| Task statement |
Give the data again in its entirety, exactly as provided.

| Available data |
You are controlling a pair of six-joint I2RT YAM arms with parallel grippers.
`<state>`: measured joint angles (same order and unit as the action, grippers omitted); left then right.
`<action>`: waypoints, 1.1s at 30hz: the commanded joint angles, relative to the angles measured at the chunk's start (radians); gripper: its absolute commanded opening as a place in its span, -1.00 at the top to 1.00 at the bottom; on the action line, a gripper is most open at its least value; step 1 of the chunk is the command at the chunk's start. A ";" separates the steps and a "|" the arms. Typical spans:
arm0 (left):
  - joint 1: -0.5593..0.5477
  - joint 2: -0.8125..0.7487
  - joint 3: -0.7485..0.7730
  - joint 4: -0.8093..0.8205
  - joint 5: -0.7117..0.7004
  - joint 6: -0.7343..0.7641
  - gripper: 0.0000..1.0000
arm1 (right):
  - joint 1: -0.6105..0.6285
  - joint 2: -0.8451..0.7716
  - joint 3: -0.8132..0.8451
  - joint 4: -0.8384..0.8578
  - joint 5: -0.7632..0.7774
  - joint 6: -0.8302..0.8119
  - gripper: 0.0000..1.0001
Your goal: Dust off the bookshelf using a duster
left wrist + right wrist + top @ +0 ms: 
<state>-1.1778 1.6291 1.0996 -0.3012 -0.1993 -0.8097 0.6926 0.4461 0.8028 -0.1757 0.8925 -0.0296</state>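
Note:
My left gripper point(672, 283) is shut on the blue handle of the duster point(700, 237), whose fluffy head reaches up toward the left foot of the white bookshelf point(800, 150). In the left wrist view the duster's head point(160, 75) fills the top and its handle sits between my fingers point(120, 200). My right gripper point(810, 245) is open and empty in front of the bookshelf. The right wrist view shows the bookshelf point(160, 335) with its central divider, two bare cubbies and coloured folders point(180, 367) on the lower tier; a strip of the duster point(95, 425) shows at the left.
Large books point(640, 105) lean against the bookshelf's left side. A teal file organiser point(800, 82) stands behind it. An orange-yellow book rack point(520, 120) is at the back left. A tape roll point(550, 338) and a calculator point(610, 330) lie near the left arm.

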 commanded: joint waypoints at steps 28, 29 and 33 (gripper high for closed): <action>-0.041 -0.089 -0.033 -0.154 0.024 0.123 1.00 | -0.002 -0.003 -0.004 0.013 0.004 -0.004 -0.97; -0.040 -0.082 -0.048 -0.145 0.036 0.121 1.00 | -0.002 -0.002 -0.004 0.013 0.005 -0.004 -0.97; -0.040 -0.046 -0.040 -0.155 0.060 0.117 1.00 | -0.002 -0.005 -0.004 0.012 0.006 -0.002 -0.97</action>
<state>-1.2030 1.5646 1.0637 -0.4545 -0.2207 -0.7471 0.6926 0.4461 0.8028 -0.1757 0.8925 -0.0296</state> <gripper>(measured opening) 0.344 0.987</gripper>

| Task answer |
You are controlling a pair of six-joint I2RT YAM arms with parallel grippers.
`<state>`: measured joint angles (same order and unit as the action, grippers omitted); left then right.
`<action>`: waypoints, 1.1s at 30hz: the commanded joint angles, relative to the angles measured at the chunk's start (radians); gripper: its absolute commanded opening as a place in its span, -1.00 at the top to 1.00 at the bottom; on the action line, a gripper is most open at its least value; step 1 of the chunk is the command at the chunk's start. A ";" separates the steps and a "|" the arms. Typical spans:
arm0 (left):
  - joint 1: -0.5593..0.5477
  - joint 2: -0.8125..0.7487
  - joint 3: -0.7485..0.7730
  - joint 4: -0.8093..0.8205
  - joint 5: -0.7117..0.7004
  - joint 6: -0.7343..0.7641
  - gripper: 0.0000..1.0000
arm1 (right):
  - joint 1: -0.6105..0.6285
  - joint 2: -0.8451..0.7716
  - joint 3: -0.8132..0.8451
  - joint 4: -0.8384..0.8578
  - joint 5: -0.7632..0.7774
  - joint 6: -0.8302..0.8119
  - gripper: 0.0000..1.0001
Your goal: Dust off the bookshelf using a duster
left wrist + right wrist + top @ +0 ms: 
<state>-1.1778 1.6291 1.0996 -0.3012 -0.1993 -0.8097 0.6926 0.4461 0.8028 -0.1757 0.8925 -0.0296</state>
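Note:
My left gripper point(672, 283) is shut on the blue handle of the duster point(700, 237), whose fluffy head reaches up toward the left foot of the white bookshelf point(800, 150). In the left wrist view the duster's head point(160, 75) fills the top and its handle sits between my fingers point(120, 200). My right gripper point(810, 245) is open and empty in front of the bookshelf. The right wrist view shows the bookshelf point(160, 335) with its central divider, two bare cubbies and coloured folders point(180, 367) on the lower tier; a strip of the duster point(95, 425) shows at the left.
Large books point(640, 105) lean against the bookshelf's left side. A teal file organiser point(800, 82) stands behind it. An orange-yellow book rack point(520, 120) is at the back left. A tape roll point(550, 338) and a calculator point(610, 330) lie near the left arm.
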
 commanded: joint waypoints at steps 28, 29 and 33 (gripper high for closed): <action>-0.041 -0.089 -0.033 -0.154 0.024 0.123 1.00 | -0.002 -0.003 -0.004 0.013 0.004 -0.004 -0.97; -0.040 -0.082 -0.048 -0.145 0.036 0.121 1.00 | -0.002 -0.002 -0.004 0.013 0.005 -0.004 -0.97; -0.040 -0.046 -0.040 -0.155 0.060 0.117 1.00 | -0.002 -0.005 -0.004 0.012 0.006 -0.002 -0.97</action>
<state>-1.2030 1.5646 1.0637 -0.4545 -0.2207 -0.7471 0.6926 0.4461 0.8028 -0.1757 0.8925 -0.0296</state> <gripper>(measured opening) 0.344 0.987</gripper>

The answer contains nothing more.